Teranga and the Job You Don't Want to Take

Teranga · Wolof / Senegalese

Teranga and the Job You Don't Want to Take? It is the kind of question that admits of two answers — a quick one and a true one. The quick answer is that Teranga means radical hospitality. the senegalese philosophy of welcome — generosity not as performance but as a way of being. The true answer takes longer, because Teranga is not really a concept; it is a way of seeing.

What Teranga Actually Means

Teranga is a Wolof word that does not translate cleanly. The closest English approximation is hospitality, but it is hospitality elevated to a defining cultural virtue. It is why Senegal calls itself 'the land of teranga.' It is the reflex to feed a stranger, to seat them, to ask after them. In the modern world it is also a strategy — for sales, leadership, customer experience, and any practice that depends on people choosing to come back. This much is on Wikipedia and in introductory leadership books. What is harder to find — and harder to translate — is the texture of the concept: the way Teranga shapes a thousand small daily choices in a Wolof / Senegalese household, and how those choices accumulate into a different shape of life.

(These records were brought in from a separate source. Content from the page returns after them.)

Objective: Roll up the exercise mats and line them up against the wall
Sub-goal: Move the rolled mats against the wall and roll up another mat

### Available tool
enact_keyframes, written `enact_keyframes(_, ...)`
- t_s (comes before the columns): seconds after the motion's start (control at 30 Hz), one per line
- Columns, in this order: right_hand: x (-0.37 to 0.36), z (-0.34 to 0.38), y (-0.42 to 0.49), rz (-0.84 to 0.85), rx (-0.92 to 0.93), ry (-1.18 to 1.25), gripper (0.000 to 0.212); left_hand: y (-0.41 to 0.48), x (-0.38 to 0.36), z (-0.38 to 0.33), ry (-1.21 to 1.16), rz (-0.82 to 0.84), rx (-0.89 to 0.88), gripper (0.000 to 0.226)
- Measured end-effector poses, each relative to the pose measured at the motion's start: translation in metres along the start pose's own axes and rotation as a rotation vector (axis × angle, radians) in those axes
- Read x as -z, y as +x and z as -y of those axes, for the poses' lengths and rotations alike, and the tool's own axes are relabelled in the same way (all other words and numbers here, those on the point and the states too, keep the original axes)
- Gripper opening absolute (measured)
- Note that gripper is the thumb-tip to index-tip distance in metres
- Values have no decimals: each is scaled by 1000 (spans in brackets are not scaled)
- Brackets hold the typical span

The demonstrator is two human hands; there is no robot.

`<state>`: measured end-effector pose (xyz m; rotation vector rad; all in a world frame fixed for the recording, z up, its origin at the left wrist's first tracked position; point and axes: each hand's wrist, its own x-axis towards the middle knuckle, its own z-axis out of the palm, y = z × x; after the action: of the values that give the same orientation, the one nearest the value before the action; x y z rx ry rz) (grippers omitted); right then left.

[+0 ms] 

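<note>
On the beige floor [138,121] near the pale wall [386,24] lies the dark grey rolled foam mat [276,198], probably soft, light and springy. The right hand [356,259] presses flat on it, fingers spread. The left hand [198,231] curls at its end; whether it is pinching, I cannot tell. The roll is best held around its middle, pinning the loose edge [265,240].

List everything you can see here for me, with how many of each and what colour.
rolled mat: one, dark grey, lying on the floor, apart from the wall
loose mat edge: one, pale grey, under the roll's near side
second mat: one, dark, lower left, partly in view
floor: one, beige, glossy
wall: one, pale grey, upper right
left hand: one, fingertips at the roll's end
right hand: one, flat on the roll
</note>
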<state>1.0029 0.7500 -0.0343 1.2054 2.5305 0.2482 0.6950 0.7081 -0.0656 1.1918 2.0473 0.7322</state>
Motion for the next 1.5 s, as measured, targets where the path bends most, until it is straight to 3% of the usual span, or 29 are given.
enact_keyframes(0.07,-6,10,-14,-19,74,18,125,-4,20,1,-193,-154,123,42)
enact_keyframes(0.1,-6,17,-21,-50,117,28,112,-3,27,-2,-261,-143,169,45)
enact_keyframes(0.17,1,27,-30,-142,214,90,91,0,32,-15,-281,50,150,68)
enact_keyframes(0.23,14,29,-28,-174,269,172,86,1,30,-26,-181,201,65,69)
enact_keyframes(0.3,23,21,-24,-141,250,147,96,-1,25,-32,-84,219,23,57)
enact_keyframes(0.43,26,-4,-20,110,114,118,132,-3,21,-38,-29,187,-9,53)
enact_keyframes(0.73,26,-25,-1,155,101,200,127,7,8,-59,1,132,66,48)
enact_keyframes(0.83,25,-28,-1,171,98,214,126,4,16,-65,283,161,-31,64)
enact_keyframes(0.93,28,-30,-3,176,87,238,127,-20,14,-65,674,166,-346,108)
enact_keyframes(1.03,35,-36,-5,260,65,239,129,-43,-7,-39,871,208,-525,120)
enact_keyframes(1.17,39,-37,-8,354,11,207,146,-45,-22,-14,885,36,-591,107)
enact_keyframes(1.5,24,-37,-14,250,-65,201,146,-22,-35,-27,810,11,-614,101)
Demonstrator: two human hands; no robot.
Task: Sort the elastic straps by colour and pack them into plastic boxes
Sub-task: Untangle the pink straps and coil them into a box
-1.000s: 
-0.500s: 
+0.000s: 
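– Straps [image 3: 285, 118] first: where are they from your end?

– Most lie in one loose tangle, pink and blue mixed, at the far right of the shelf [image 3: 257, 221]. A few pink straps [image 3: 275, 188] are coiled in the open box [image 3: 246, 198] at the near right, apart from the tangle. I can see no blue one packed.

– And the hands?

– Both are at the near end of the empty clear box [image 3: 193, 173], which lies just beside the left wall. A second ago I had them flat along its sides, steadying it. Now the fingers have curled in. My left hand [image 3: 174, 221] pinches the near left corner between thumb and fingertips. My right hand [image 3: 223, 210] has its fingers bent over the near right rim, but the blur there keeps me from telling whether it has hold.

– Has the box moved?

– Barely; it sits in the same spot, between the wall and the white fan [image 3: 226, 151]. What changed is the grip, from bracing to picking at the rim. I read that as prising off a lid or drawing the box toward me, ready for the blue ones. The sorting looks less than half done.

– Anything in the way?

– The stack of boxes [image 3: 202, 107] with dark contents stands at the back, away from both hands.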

The hand that gives is always above the hand that receives — but the hand that gives keeps giving.West African

The Question This Post Is About

Walking through a real career choice using Teranga as the question. The question is worth taking seriously, because Teranga is one of those concepts that loses its shape when handled carelessly — and recovers it as soon as the reader is willing to slow down and listen.

Take a small, ordinary case. A team of nine. A project that was supposed to take a quarter is now in its second. The manager has the option to find a single person to assign blame to and to move on. The Teranga reading offers a different question: what did we, as a team, fail to make possible for the person carrying this work? Sales calls are followed by a thank-you that does not ask for anything. The case is not unusual. The reading of it, in the spirit of Teranga, is.

A Second Angle

Notice what the case is not asking. It is not asking who is to blame. It is not asking how to make the situation more efficient. It is asking what Teranga would have us do here, with these particular people, in this particular knot. Sales calls are followed by a thank-you that does not ask for anything. The discipline of asking the Teranga question — instead of the efficiency question, or the blame question — is what changes a working life over years.

Where the Concept Resists

Teranga is sometimes presented as the answer to the diseases of Western individualism. It is not, exactly. It is a different answer to a different question. Pretending it is a drop-in replacement for the modern self-help bookshelf does Teranga a disservice — and the reader, too. The work of taking it seriously is harder than that.

What to Do With This

There is no certificate at the end of Teranga. There is only the slow accumulation of choices made differently — meetings shaped differently, relationships tended differently, decisions weighed differently. The reward is not visible. The cost is real. Over time the difference becomes a kind of life.

Teranga: The Strength of Human Welcoming by Amara Osei

The full philosophy, as a book

The Senegalese philosophy of generosity as strategy — in business, sales, leadership, and life.